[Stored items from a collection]
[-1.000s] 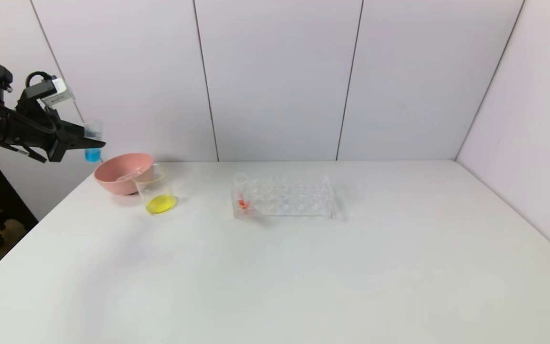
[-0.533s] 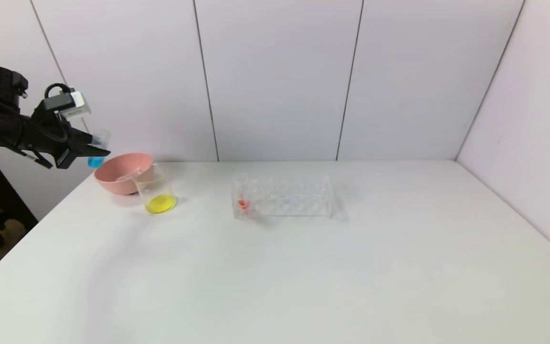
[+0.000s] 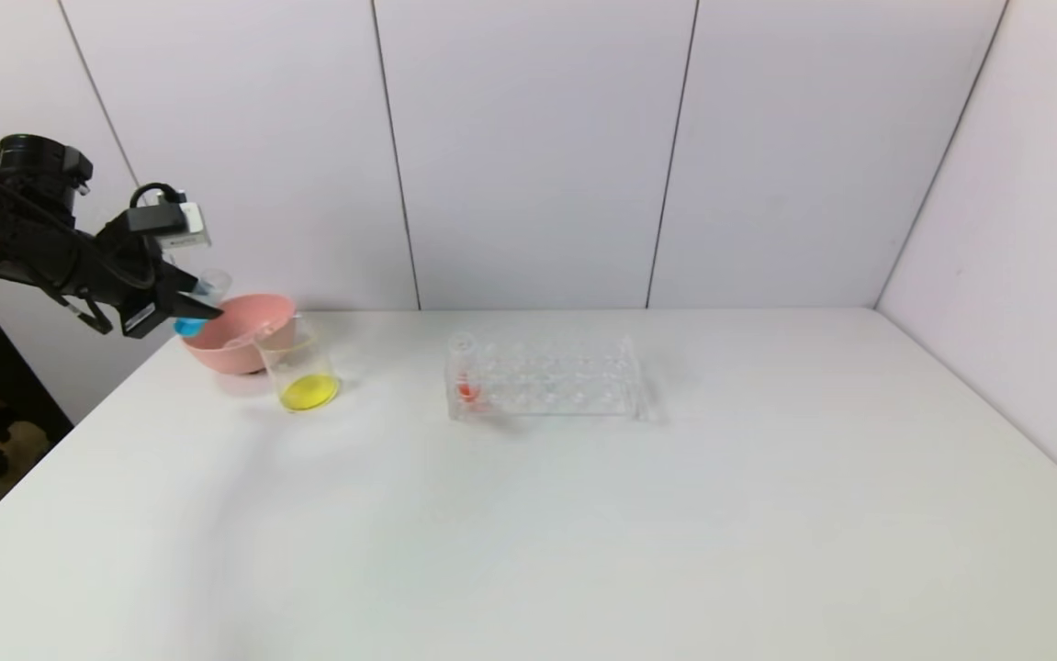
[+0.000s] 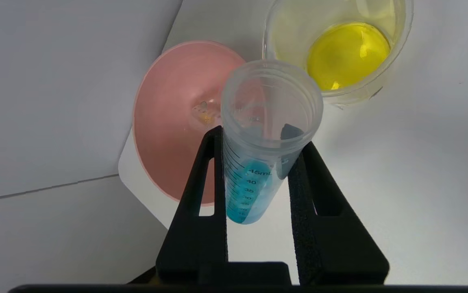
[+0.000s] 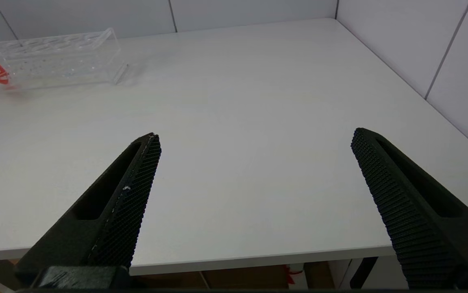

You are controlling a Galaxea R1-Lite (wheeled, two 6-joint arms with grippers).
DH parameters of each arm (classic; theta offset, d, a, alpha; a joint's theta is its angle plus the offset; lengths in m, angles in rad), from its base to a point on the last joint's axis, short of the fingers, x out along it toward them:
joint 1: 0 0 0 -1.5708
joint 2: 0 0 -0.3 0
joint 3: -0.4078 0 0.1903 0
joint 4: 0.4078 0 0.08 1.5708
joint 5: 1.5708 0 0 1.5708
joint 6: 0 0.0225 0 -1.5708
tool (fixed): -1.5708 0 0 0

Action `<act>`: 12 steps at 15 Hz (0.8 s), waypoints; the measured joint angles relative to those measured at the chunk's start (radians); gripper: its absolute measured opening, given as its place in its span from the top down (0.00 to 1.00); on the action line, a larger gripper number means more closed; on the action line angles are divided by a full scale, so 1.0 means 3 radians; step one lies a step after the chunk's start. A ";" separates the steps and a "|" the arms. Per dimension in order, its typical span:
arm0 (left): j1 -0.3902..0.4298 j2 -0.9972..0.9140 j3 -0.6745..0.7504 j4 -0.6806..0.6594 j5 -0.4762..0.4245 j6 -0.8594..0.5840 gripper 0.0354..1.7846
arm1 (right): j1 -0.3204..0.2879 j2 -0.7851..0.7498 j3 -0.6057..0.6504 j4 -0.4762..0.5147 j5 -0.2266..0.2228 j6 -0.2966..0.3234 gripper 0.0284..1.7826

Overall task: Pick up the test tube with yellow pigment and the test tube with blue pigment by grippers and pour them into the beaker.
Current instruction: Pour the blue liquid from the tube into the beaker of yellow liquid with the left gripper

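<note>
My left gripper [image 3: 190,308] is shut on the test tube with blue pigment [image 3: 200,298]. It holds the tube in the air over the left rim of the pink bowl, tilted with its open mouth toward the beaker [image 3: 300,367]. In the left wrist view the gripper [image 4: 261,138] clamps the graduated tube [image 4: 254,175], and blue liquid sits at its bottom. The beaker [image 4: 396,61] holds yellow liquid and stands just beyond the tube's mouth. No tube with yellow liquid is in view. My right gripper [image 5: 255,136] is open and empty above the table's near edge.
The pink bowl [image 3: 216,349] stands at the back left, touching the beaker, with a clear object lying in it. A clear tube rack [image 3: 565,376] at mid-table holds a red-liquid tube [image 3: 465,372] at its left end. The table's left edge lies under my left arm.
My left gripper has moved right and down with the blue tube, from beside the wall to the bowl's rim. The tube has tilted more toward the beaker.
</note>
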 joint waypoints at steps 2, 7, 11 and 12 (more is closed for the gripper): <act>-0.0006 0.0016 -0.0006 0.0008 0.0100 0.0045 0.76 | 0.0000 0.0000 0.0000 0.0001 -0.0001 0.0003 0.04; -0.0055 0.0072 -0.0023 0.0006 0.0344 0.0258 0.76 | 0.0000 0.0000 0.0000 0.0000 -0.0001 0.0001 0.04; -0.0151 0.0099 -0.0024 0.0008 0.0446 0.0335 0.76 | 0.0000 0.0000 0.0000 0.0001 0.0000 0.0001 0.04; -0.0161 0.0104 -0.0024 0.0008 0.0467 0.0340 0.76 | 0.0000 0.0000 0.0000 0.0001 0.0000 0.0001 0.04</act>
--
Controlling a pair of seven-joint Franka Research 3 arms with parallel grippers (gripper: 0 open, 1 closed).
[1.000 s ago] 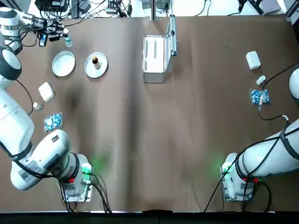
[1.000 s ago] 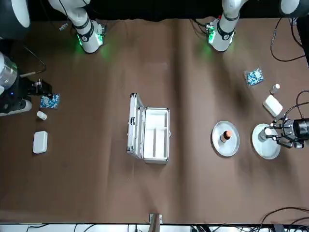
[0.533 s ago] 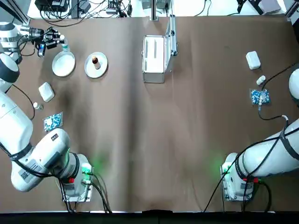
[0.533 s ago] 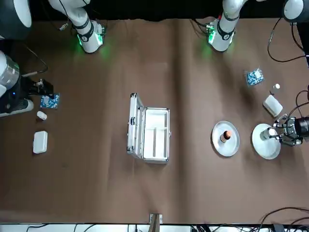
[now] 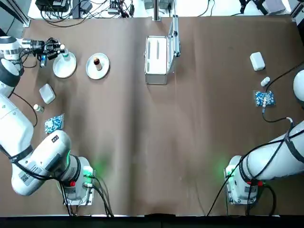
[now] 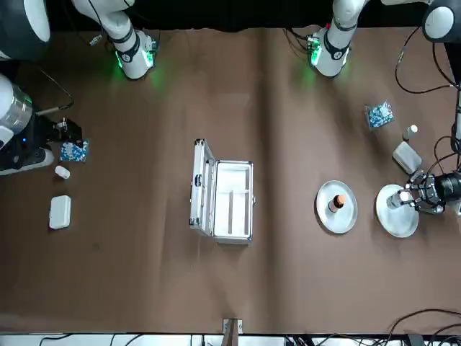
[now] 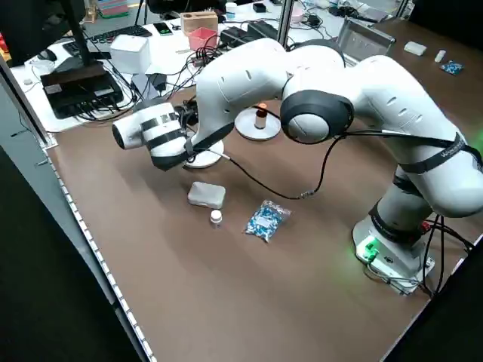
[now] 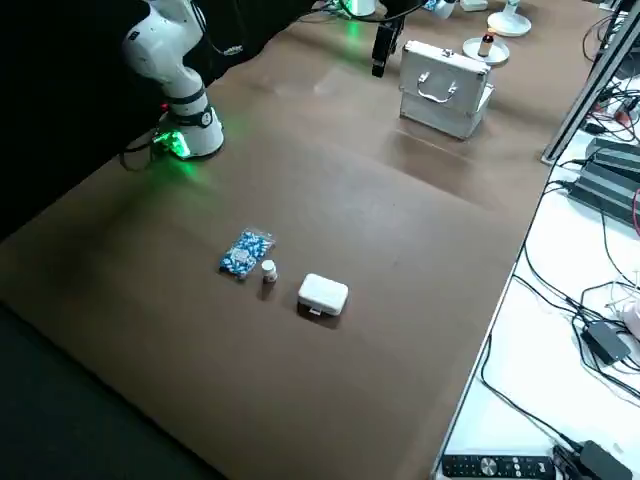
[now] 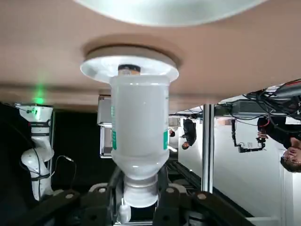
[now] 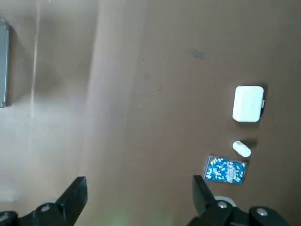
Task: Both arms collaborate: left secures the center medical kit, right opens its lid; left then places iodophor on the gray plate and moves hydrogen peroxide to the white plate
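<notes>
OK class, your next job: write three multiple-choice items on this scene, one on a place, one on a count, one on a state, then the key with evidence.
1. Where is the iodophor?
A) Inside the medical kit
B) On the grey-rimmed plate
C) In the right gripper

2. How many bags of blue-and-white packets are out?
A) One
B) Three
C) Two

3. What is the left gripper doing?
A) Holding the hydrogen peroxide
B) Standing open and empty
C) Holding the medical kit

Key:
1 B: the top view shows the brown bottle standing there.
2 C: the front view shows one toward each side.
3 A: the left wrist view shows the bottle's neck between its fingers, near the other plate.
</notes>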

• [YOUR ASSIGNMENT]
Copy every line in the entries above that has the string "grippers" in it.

• [RESPONSE BOX]
You are controlling a Galaxea R1-Lite (wheeled, two 6-joint arms with grippers).
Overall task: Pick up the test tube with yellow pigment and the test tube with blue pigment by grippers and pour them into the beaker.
Controlling a pair of seven-joint Franka Research 3 arms with parallel grippers (gripper: 0 open, 1 closed).

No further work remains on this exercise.